**Task requirements:**
Return the lines below in which the string "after" occurs.

**Working data:**
☆ ☆ ☆ ☆ ☆ ☆ ☆

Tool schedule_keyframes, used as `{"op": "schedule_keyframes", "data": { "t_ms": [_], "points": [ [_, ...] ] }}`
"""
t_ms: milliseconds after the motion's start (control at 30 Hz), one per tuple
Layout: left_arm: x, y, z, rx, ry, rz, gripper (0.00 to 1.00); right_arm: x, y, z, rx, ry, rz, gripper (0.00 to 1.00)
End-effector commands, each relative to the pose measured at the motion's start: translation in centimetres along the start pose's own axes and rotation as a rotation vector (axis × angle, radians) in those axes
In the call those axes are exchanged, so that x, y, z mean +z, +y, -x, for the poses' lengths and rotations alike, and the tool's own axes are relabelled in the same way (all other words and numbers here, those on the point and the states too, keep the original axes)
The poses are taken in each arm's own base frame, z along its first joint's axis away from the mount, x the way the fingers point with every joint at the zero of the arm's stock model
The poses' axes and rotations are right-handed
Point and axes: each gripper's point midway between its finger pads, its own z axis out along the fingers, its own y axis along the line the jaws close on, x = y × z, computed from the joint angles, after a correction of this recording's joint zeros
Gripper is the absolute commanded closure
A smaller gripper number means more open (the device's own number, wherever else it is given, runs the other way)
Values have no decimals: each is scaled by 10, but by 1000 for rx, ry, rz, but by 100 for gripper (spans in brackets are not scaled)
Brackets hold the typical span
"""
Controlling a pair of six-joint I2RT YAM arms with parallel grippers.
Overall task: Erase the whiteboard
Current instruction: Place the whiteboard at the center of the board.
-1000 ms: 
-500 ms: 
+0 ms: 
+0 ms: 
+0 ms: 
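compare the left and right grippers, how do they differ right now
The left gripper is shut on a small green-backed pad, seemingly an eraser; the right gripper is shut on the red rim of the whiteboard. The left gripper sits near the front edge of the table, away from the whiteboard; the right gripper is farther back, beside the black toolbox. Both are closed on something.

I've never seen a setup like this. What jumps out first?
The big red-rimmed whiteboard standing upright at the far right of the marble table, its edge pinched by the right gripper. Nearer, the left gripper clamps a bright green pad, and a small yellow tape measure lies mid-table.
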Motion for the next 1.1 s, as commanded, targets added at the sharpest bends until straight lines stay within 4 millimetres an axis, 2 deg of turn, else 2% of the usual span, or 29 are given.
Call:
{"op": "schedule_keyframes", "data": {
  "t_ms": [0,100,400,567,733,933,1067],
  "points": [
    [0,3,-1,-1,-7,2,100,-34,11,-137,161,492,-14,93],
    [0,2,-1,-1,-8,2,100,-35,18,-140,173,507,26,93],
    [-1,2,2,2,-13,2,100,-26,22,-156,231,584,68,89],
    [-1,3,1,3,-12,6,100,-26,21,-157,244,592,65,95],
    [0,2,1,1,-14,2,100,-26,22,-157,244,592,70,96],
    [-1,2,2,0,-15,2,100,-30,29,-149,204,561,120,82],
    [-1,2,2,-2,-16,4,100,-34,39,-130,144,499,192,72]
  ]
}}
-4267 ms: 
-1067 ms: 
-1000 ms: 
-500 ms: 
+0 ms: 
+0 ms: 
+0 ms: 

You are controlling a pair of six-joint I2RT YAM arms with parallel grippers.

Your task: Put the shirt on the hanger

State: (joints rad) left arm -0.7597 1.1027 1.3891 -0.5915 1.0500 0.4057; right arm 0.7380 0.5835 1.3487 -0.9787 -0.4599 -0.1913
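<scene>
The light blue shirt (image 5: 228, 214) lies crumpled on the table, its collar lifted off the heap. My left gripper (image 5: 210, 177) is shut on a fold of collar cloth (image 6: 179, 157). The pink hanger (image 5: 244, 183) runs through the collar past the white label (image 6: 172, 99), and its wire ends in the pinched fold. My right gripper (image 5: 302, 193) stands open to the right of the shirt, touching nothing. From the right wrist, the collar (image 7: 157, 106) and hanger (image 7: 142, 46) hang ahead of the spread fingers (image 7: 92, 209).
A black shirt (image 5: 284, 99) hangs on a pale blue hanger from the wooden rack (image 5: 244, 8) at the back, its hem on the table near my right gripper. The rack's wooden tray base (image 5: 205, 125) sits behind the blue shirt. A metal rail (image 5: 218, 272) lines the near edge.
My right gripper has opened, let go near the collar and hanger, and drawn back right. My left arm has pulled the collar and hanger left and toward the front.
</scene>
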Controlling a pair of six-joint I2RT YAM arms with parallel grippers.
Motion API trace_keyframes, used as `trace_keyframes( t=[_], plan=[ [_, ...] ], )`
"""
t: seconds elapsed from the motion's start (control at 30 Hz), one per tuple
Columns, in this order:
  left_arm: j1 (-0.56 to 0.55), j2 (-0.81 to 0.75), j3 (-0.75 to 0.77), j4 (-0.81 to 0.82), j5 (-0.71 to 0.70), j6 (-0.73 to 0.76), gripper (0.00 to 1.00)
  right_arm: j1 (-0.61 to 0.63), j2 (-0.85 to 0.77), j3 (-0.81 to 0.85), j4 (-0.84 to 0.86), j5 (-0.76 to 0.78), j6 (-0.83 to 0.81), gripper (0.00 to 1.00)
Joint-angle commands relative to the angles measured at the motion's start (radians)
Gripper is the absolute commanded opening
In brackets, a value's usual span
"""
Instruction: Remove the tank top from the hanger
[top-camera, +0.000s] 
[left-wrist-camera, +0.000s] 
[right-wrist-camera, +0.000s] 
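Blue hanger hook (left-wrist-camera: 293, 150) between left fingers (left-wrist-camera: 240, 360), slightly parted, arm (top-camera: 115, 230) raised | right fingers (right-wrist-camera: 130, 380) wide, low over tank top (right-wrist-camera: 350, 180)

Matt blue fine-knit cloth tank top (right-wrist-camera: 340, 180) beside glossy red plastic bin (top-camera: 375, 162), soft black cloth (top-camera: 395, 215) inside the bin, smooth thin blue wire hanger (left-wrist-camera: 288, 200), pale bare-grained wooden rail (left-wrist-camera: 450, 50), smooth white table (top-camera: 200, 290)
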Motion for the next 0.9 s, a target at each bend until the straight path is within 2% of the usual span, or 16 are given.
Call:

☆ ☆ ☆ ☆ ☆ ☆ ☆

**Exercise answer:**
t_ms: milliseconds after the motion's start (control at 30 Hz), one per tuple
Point and axes: each gripper's point midway between its finger pads, its own z axis out along the fingers, its own y axis along the line the jaws close on, x = y × z, computed from the joint angles, after a correction of this recording's joint zeros

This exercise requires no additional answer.